Friday, 29 March 2013

Does Windows Azure comply with UK/EU Data Privacy Law?

TL;DR

Yes, it does.  The Information Commissioner’s Office in the UK considers that Windows Azure provides adequate protection for the rights of individuals with regard to their data that is held on Windows Azure. 

Given that you have the other relevant measures in place to comply with the Data Protection Act, this means that you go ahead and use Windows Azure to store your customers’ personal information.  As Microsoft comply with the EU/US Safe Harbor Framework, the data can be considered to remain solely within the EU geographic region.

Background

As developers we often need to store information about individuals, such as their name and email address.  When people share this information with us, they expect that we will treat the information properly and respect their privacy. 

In the UK, the Data Protection Act provides a legal framework to define how companies capture and process information about individuals.  For instance, they may choose to let you send them an email newsletter, but tell you that they do not want to receive then from other companies that you work with.

In the UK, the Information Commissioner’s Office (ICO) is the body responsible for upholding information rights and privacy for individuals.  The ICO can and do fine companies who do not treat individuals information properly.  These fines are quite large too!

To the Cloud

As developers we increasingly want to be able to use hosted cloud services to build our web sites and internet enabled applications.  There are a number of choices out there that include large offerings such as Windows Azure and Amazon Web Services, but also more targeted offerings such as MongoHQ.

If we store any information about an individual (in the UK the law relates to living individuals), then any cloud service that we use as developers must ensure that the data about the individuals is protected.

Keep it local

Other member states of the European Union have similar data protection laws and there is a common legal framework to protect the rights of individuals in the EU.

To be able to benefit from the protection that this legal framework gives, the individual’s data has to remain physically within the EU.  If the data were to be held in another country outside of the EU, then the laws of that country would apply to that data.  For example, the US has a very different approach to the protection of individuals data than we do in the EU.

Back to the Cloud

Let’s look at how Amazon AWS and Microsoft Azure - two popular US cloud providers - handle this.

Amazon make the statement that any data hosted in one of their EU regions will remain within that region.  You can read that here.  Okay, not much detail in that, but it sounds fine.

Azure talk a little more about this than Amazon and you can read about that here.  If you are eagle eyed, then you will notice that data in Azure EU regions will generally remain in the EU, but may be shipped to the US for disaster recovery purposes.

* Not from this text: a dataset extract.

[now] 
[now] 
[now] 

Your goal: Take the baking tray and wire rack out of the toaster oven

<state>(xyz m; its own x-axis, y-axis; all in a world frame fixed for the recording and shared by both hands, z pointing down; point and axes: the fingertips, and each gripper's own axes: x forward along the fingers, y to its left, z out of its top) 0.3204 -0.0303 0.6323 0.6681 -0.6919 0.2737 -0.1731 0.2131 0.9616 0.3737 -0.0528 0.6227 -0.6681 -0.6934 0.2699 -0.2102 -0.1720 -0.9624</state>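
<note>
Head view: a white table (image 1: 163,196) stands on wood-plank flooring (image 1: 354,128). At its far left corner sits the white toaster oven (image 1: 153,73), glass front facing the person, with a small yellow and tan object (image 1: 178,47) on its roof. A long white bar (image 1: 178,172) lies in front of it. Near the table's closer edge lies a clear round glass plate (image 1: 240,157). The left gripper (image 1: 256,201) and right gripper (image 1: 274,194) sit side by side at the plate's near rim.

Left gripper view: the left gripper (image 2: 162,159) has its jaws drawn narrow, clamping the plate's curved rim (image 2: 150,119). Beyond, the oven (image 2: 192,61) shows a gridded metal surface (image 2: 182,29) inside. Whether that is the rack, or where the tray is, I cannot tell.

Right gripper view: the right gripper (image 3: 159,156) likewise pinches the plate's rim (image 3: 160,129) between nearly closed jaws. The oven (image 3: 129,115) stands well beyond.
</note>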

Oh dear, that sounds like it breaks the condition that data has to remain physically within the EU.

Can I use Azure then?

Yes, you can.  The reasons for this - also stated on Azure Trust Centre Privacy page – is that Microsoft are certified as complying with the EU/US Safe Harbor Framework

This is a legal framework between the EU and the US Department of Commerce that essentially provides EU compliant data protection for data that is moved to the US under the Safe Harbor Framework.  The ICO deem that the Safe Harbor Framework provides adequate protection for the rights of the individual whose data may be transferred to the US by Microsoft.  You can read about that here.

That’s simple then – why the doubt?

So, if it’s that easy, why am I writing this article in the first place?  Well, I’ve been looking at Azure for a while now and wanting to use it for some of my applications.  The advice I had received in the past was basically that once the data was in the US, other US laws, such as the Patriot Act, could override the Safe Harbor Framework and remove the legal protections provided by the Safe Harbor Framework. 

If that was the case, then I would need treat it as if it were being shipped outside of the EU and under the jurisdiction of different data protection laws.  Not something that my customers would want to hear!  Also, the reason why I’d been using Amazon AWS.

I recently spun up a build server on an Azure VM and I absolutely loved the experience of using Azure.  I was thinking what a shame it was that I couldn’t use it more and so I got in touch with the venerable Mr Hanselman, Microsoft developer evangelist extraordinaire, to say “please can we use Azure in Europe?” (I had previously tried other routes, but without getting any answers).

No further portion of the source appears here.